Correctamente, los expertos futbolísticos han reconocido el orden defensivo que impuso Huiqui, pero, sobre todo, su manejo emocional para estabilizar al vestidor, conectar con los jugadores y ejercer un liderazgo con un perfil más discreto que Larcamón.

A la distancia, ya con el campeonato en el bolsillo, es muy fácil decir que la directiva del Cruz Azul acertó en su decisión de tomar al toro por los cuernos y despedir a Larcamón en vísperas de que terminara la fase regular del campeonato.

La realidad es que fue una decisión audaz y valiente.

Eso es lo que hay que hacer cuando algo ya no funciona: Actuar.

Ah, pero cómo nos cuesta trabajo hacerlo a los humanos.

Por eso todo mi respeto y admiración a la directiva cruzazulina encabezada por Víctor Velázquez. El décimo campeonato de la máquina tiene más mérito por el dramatismo de haber cambiado de entrenador de esa manera tan osada.

Llevo el tema ahora al plano de la política.

Es evidente que el gobierno de la llamada “Cuarta Transformación” ya no funciona en varios aspectos.

En la economía, logró bajar el número de pobres y redistribuir el ingreso. Pero esto es insostenible sin crecimiento económico. La realidad es que la economía no camina; ya acumula ochos años de estancamiento. Sería el momento de tomar decisiones osadas. Por ejemplo, reventar las telarañas ideológicas del estatismo anacrónico de López Obrador que detuvo sectores enteros, en particular el energético.

Ni qué decir del cada vez más evidente pacto del partido gobernante con el crimen organizado en diversos estados de la República. La Presidenta tiene la enorme oportunidad de limpiar su movimiento en lugar de seguir defendiendo lo indefendible.

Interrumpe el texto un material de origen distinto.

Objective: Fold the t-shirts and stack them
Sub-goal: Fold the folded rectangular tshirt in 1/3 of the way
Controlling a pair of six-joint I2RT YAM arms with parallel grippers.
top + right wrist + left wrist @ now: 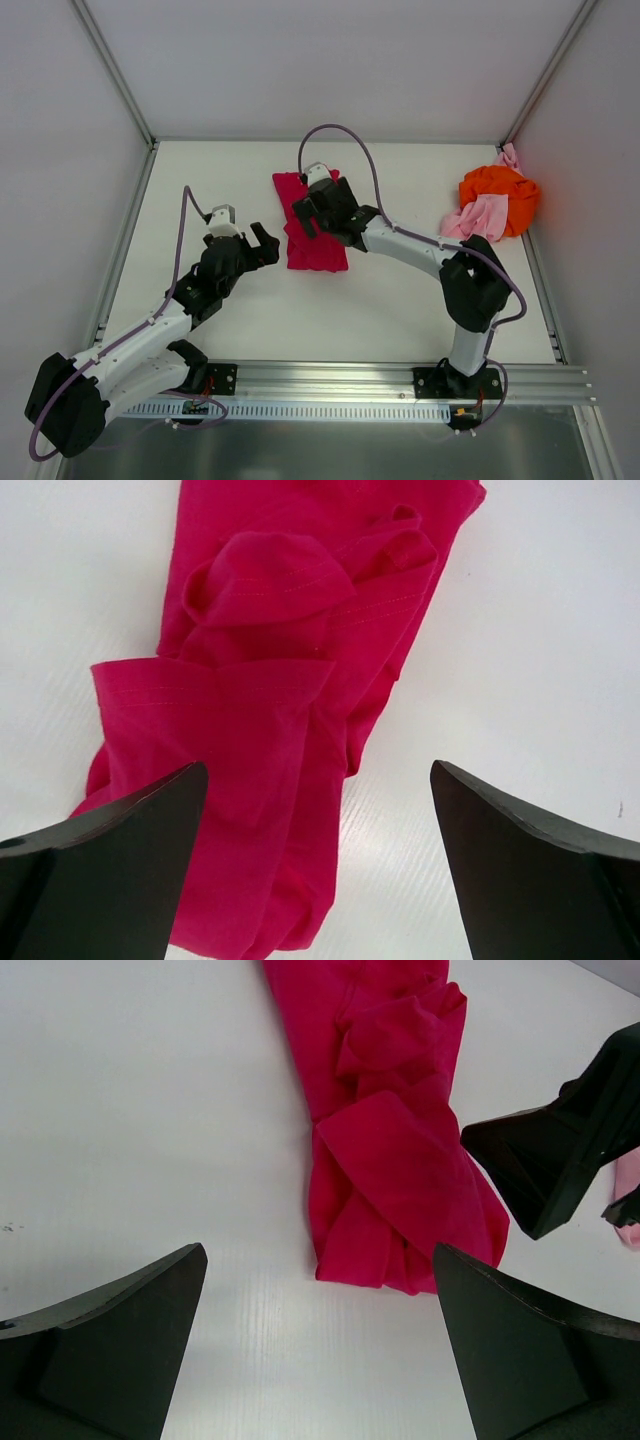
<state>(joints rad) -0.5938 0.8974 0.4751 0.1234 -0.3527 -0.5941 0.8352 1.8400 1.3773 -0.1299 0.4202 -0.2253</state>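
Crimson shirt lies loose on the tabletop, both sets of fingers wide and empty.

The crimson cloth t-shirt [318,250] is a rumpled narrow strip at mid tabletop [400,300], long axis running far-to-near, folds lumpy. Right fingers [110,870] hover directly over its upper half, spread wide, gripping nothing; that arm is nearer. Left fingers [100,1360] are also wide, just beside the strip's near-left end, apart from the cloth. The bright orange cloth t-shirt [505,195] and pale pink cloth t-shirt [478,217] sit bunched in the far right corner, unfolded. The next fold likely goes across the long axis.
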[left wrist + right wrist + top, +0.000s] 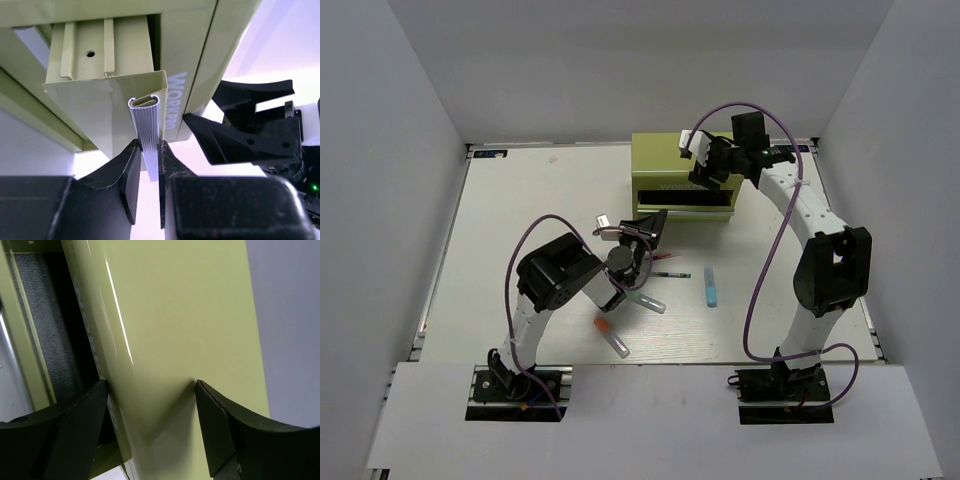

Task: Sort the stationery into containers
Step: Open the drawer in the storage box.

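The olive-green tool chest (665,160) stands at the back middle, one front drawer (685,199) pulled out a little. My left gripper (653,222) is shut on the drawer's ribbed silver handle (146,120), its pads (131,175) on both sides. My right gripper (708,165) rests open on the chest's top (170,315), fingers (215,430) spread across the front edge. On the table lie a light-blue marker (711,287), a thin green pen (671,274), a red pen (662,259), a green-capped marker (649,302) and an orange-capped marker (611,336). The white pen is hidden.
The drawer's grey-lined inside (47,335) shows in the right wrist view. The right arm's black gripper body (250,135) sits close beside the drawer front. White walls close in the table (520,220) on three sides.
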You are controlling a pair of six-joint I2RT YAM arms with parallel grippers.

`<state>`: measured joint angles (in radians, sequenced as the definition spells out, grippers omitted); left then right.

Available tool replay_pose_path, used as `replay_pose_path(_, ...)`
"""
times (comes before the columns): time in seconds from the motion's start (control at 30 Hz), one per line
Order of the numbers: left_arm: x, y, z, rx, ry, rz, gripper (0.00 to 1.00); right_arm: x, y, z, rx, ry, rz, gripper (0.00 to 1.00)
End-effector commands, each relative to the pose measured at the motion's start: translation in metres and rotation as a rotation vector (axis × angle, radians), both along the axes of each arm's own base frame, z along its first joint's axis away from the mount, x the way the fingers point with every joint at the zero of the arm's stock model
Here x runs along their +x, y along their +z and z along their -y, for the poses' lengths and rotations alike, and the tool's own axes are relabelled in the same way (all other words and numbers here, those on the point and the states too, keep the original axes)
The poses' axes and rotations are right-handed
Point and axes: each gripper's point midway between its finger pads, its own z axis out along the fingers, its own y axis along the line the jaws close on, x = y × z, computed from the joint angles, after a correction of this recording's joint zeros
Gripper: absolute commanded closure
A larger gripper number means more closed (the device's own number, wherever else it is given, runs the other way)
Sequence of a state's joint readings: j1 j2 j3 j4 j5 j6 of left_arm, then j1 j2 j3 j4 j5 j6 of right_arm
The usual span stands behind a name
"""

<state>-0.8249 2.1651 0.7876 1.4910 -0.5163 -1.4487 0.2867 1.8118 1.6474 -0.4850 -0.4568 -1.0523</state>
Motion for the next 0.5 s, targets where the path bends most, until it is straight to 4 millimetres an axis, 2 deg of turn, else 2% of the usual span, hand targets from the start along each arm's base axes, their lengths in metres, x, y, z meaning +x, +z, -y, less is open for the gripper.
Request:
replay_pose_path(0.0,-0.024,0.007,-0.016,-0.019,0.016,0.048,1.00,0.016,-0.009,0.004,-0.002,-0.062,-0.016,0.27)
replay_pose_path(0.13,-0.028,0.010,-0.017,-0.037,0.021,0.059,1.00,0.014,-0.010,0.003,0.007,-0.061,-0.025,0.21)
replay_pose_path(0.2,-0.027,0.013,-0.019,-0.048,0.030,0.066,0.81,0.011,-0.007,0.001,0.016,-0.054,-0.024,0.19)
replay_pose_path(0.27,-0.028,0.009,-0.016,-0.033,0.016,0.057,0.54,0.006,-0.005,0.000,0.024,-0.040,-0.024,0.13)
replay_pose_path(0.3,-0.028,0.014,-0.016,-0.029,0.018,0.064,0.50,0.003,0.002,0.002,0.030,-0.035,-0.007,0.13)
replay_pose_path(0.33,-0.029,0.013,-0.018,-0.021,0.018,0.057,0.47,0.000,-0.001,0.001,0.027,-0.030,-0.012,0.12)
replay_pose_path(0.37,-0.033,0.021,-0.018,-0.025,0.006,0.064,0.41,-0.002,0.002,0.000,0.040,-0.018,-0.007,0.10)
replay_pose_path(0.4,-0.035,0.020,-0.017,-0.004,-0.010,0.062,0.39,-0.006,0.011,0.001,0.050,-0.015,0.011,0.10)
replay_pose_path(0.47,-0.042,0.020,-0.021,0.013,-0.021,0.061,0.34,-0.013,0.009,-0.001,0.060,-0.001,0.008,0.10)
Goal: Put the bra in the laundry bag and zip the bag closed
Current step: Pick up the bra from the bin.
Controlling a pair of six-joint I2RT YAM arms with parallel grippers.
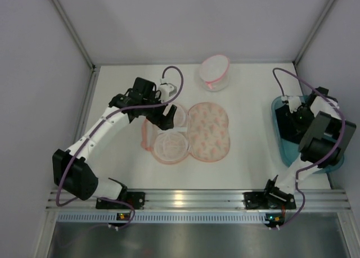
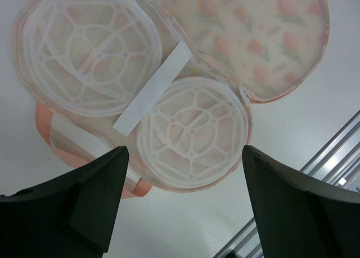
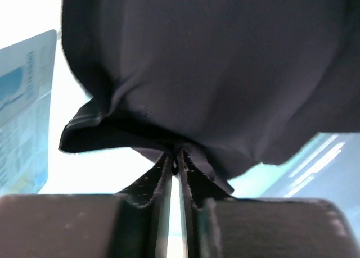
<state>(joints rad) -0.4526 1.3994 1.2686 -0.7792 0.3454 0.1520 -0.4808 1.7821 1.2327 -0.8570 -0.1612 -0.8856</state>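
Observation:
The laundry bag lies unzipped and spread flat at the middle of the table, its speckled half on the right and its half with two white plastic cages on the left. In the left wrist view the bag fills the upper part. My left gripper hovers over the cage half, open and empty. My right gripper is down in the teal tub, shut on a fold of the black bra. The bra shows as a dark mass in the tub.
The teal plastic tub stands at the right edge of the table. A small plain white pouch with a pink rim sits at the back centre. A metal rail runs along the table's near edge. Walls enclose the left, back and right.

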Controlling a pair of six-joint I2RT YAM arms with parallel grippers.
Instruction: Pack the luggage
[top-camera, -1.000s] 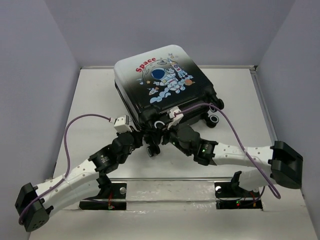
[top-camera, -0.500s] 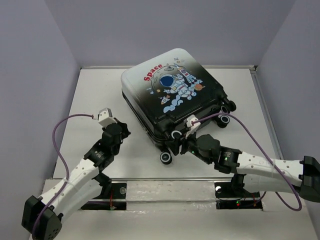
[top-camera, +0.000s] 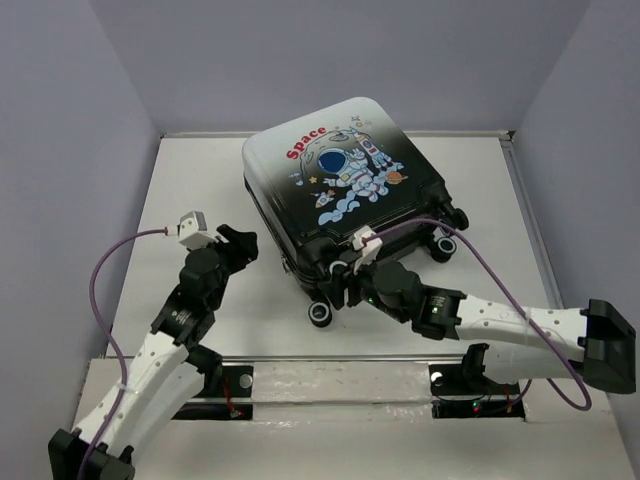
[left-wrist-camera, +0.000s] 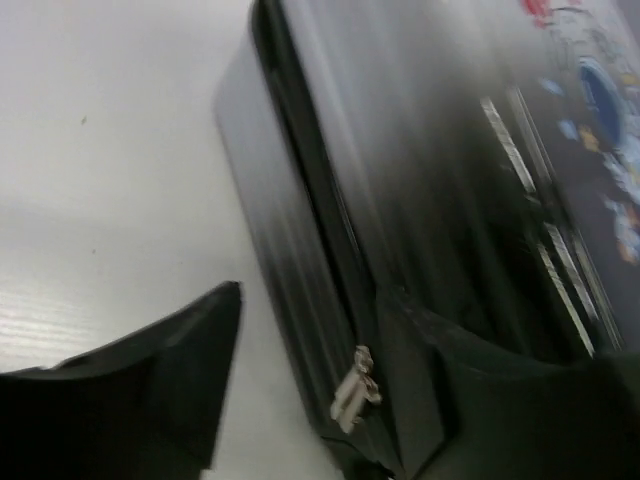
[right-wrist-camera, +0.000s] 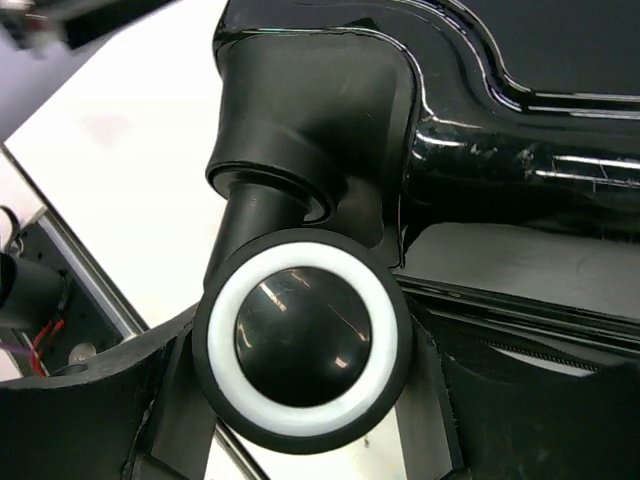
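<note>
The luggage (top-camera: 340, 170) is laid flat and closed at the upper centre of the frame, so packing is judged largely done; its contents are hidden. A caster wheel (right-wrist-camera: 300, 338) is clamped by the right gripper (top-camera: 352, 278). The left gripper (top-camera: 238, 243) is spread wide and empty at centre left.

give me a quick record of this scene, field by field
suitcase: closed, lying flat on the table, astronaut print up
left fingers: open, beside the suitcase's left side, holding nothing
right fingers: closed around a wheel at the suitcase's near end
zip pull: on the side wall facing the left fingers
</note>
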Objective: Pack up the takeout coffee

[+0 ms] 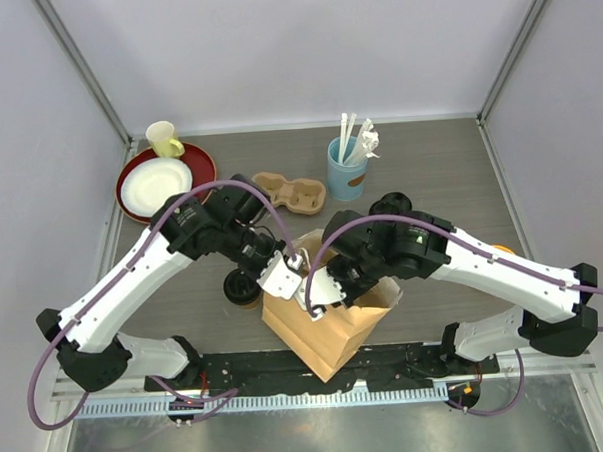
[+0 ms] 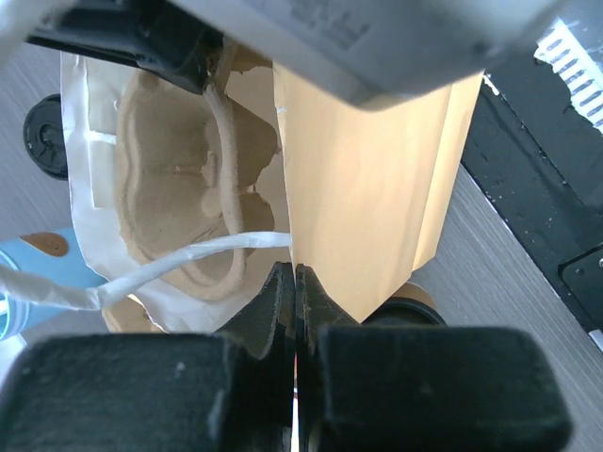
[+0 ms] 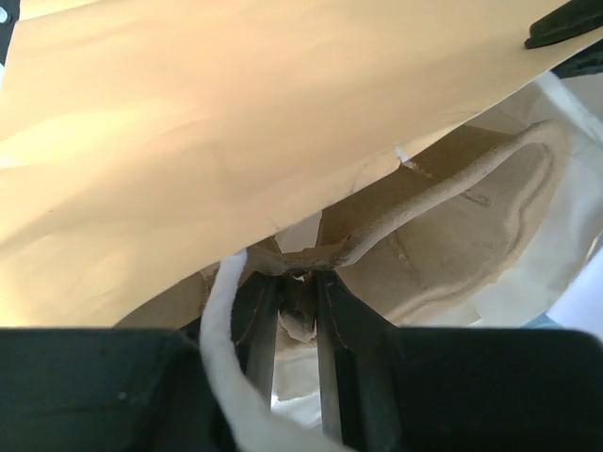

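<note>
The brown paper bag [image 1: 331, 335] stands open at the middle of the surface's near edge, leaning a little. Both arms reach in over its mouth. The left claw [image 2: 295, 282] is pressed shut on the bag's rim at a corner fold, with a white paper handle [image 2: 188, 259] running just beside its tips. The right claw [image 3: 297, 292] is closed on the raised edge of a cardboard cup carrier [image 2: 179, 179], which sits tilted inside the bag against the white lining.

One coffee cup [image 1: 242, 286], tan with a black lid, stands on the surface just beside the bag's left side, partly under the left arm. It is outside the bag.

Toward the far edge, a second cardboard carrier [image 1: 290, 193] lies flat near the middle. A blue cup [image 1: 345, 174] holding white cutlery stands to its right. In the far left corner a red plate [image 1: 194, 163] carries a white plate [image 1: 155, 184], with a yellow cup [image 1: 163, 139] at its far rim.
</note>
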Motion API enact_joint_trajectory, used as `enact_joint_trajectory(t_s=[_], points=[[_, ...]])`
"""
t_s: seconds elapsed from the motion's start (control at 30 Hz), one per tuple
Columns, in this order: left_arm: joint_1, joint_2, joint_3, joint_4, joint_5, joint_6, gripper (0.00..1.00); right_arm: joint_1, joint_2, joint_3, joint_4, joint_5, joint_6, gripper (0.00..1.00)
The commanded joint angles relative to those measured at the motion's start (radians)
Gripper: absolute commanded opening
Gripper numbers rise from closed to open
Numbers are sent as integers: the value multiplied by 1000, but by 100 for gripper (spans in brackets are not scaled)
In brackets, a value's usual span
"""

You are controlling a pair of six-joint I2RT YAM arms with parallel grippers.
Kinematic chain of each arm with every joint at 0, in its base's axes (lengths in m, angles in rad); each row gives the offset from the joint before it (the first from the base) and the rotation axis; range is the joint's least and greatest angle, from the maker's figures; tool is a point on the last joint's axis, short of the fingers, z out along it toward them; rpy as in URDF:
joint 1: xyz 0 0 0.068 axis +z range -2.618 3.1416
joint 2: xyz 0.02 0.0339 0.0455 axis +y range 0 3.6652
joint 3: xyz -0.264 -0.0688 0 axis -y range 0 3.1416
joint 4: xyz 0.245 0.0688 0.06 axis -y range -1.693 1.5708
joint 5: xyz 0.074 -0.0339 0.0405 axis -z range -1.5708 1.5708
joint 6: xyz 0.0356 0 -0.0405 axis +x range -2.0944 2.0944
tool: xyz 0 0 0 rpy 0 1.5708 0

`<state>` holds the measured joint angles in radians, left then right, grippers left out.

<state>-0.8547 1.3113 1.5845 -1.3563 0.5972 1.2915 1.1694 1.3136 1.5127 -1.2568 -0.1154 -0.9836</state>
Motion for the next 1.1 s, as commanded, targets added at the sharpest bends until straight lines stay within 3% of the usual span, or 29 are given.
enact_joint_trajectory(t_s=[0.0, 0.2, 0.37, 0.57, 0.73, 1.07], points=[[2, -53, -37, -127, 13, 22, 0, 1, -8, -52, 39, -70, 26, 1], [2, -101, -121, 0, -60, 57, 0, 1, -36, -11, 89, -152, -10, 1], [-4, -116, -158, 178, -91, 63, 0, 1, 5, 121, -21, -75, -35, 1], [-4, -162, -239, 388, -134, 46, 0, 1, 4, 104, -69, -75, -41, 1], [-4, -127, -215, 241, -25, 23, 0, 1, 7, 47, -46, -17, -35, 1], [-4, -57, -107, 128, 127, -146, 0, -13, 33, -83, 57, 164, -27, 1]])
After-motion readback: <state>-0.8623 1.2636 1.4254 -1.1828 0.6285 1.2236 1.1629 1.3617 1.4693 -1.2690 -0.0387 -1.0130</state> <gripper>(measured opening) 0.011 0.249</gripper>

La manera de hacer política como se hizo en el sexenio pasado ya no funciona. Ni aquellos pactos ni las mañaneras propagandísticas. Es hora de que Sheinbaum encuentre su estilo personal de gobernar y tome una posición ofensiva en lugar de defensiva.

Porque, para regresar al futbol, como demostró el técnico de Pumas, Efraín Juárez, en la final contra Cruz Azul, con una estrategia defensiva a ultranza no se ganan campeonatos.